There is another meaning for heparin rebound, however. The latest Guidelines on Perioperative Blood Transfusion45 cited reports (in the setting of cardiopulmonary bypass surgery)46,47 that defined heparin rebound as the reappearance of anticoagulant activity after adequate neutralization with protamine that may contribute to excessive postoperative bleeding after cardiac surgery.48 After cardiopulmonary bypass surgery, protein- and tissue-bound UFH is released slowly and produces a heparin rebound phenomenon.48,49
Accordingly, a different understanding of heparin rebound phenomenon has lasted for more than 45 years, since the landmark papers by Kolff, who described heparin rebound in 1956 as "a treacherous hemorrhagic phenomenon,"50 by Sise and colleagues,51 who described it in 1961 as "rebound hypercoagulable state," and by Wright52 in 1961, as well as others.53,54
These processes are distinct and clinically important, so precise thinking, speaking, and writing are essential both here and more generally in medicine. In journals for cardiac surgeons and anesthesiologists, heparin rebound has predominantly meant an anticoagulant condition, whereas in journals for cardiologists and internists, it has been recognized as a procoagulant state. The possibility of misunderstanding arises because there have been articles in journals for cardiac surgeons and anesthesiologists55-58 that have atypically used the term heparin rebound to describe a procoagulant state.59 A recent article in a journal for internists, however, referred to heparin-related rebound as rebound anticoagulation.60 Thus, the understanding of heparin-related rebound phenomenon as a procoagulant process in some articles and an anticoagulant process in others has occurred in both types of journals, with procoagulant prevailing in cardiology journals and anticoagulant prevailing in cardiosurgical journals.
In considering this lack of precision associated with the term, it is helpful finally to consider the various definitions found in online medical dictionaries. The Webster's New World™ Medical Dictionary defines it as "the characteristic of a drug to produce reverse effects when the effect of the drug has passed or the patient no longer responds to it."61 The Online Medical Dictionary uses the definition of "a reversal of response upon withdrawal of the stimulus."62 The MedTerms.com Medical Dictionary defines it as "return of the original symptoms when maneuvers or treatment is discontinued,"63 and Dorland's Illustrated Medical Dictionary defines it as "a reversed response on the withdrawal of a stimulus."64 Thus, in view of such definitions, heparin rebound phenomenon should be interpreted as a prothrombotic condition following discontinuation of heparin.

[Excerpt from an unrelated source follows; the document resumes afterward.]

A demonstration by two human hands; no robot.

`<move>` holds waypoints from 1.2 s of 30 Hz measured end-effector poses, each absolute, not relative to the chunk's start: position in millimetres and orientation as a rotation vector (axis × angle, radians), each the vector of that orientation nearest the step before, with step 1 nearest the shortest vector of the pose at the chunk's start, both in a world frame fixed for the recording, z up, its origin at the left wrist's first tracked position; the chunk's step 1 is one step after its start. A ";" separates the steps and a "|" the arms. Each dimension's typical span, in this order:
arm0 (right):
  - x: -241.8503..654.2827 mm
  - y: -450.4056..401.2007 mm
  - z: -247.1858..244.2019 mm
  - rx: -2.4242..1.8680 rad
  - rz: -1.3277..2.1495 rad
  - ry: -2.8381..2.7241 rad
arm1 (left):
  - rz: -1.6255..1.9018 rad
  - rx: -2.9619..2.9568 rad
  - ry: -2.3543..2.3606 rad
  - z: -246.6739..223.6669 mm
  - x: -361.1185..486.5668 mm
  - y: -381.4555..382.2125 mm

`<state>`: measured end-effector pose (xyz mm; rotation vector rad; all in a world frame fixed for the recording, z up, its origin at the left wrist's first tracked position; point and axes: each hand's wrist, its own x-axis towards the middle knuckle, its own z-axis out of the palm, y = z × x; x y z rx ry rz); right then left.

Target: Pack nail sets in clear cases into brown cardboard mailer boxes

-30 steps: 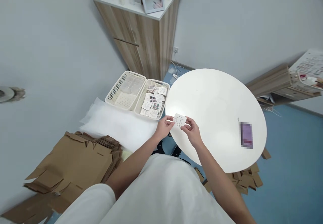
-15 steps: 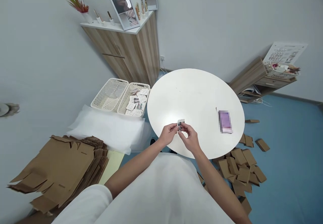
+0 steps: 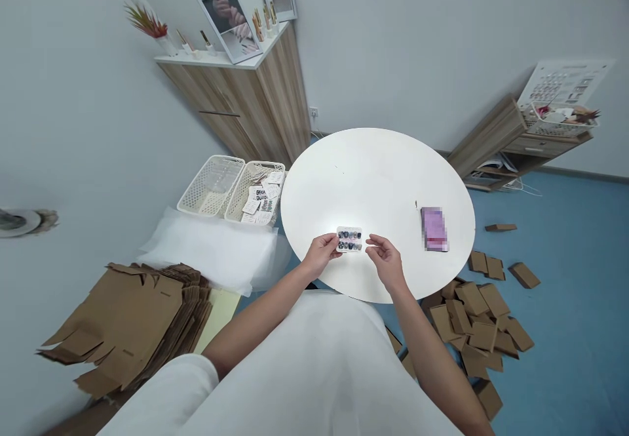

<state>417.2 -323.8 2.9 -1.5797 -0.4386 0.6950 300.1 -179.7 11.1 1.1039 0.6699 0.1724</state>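
A small white card of press-on nails [image 3: 349, 240], two rows of dark and patterned nails on it, faces up over the near part of the round white table [image 3: 373, 167]. My left hand [image 3: 320, 254] pinches its left edge between thumb and fingers. Just off the card's right edge is my right hand [image 3: 386, 262], its thumb and fingers apart with nothing between them. Farther right on the table lies a purple item [image 3: 435, 229], blurred out by large pixels. A tiny dark object [image 3: 416, 204] sits close to it.
Left of the table stand two white baskets, one [image 3: 278, 207] holding several nail cards, the other [image 3: 211, 187] with clear plastic. White sheets [image 3: 211, 246] and stacked flat cardboard [image 3: 142, 324] lie nearer me. Small brown boxes [image 3: 484, 331] cover the floor at right. A wooden cabinet [image 3: 236, 105] stands behind.
The nail card, earlier held upright between both hands and mostly covered, now lies flat to view. My right hand has come off it and shifted right; my left keeps its hold.
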 end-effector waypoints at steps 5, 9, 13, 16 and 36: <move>418.7 -319.1 4.9 -1.516 0.776 -0.470 | 0.157 1.093 0.687 10.5 301.4 -181.4; 420.0 -315.8 3.9 -1.469 0.798 -0.487 | 0.130 1.079 0.686 10.5 301.9 -180.7; 422.2 -314.9 4.8 -1.438 0.833 -0.534 | 0.110 1.088 0.683 12.1 302.6 -179.9; 423.2 -315.3 5.7 -1.435 0.838 -0.544 | 0.095 1.108 0.674 13.0 304.5 -180.3; 421.4 -326.0 3.1 -1.356 0.967 -0.409 | 0.093 1.964 0.311 24.6 299.4 -167.4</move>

Two different meanings of heparin rebound phenomenon have existed for at least 45 years. Because precision is one of the fundamental rules in medicine, it may be wise to try to diminish the possible harm caused by imprecise use of the term. In addition to speed of onset and duration of a rebound effect, and the attendant morbidity and mortality risks, it is essential to know two other characteristics: which drug's withdrawal is causing rebound, and what patho-physiologic processes ensue as a result. Thus, one way to avoid confusion about rebound phenomenon is to avoid using only the name of the drug with the word "rebound" (eg, pro-pranolol rebound). It is preferable to identify the process by stating "rebound following withdrawal of" and then insert the name of the drug (eg, hypertension rebound following the withdrawal of propranolol). For a thrombotic tendency or complication of heparin discontinuation, "thrombotic rebound following heparin withdrawal" would be more accurate. As for heparin rebound in patients after cardiopulmonary bypass surgery, the term might be renamed "rebound heparin activity."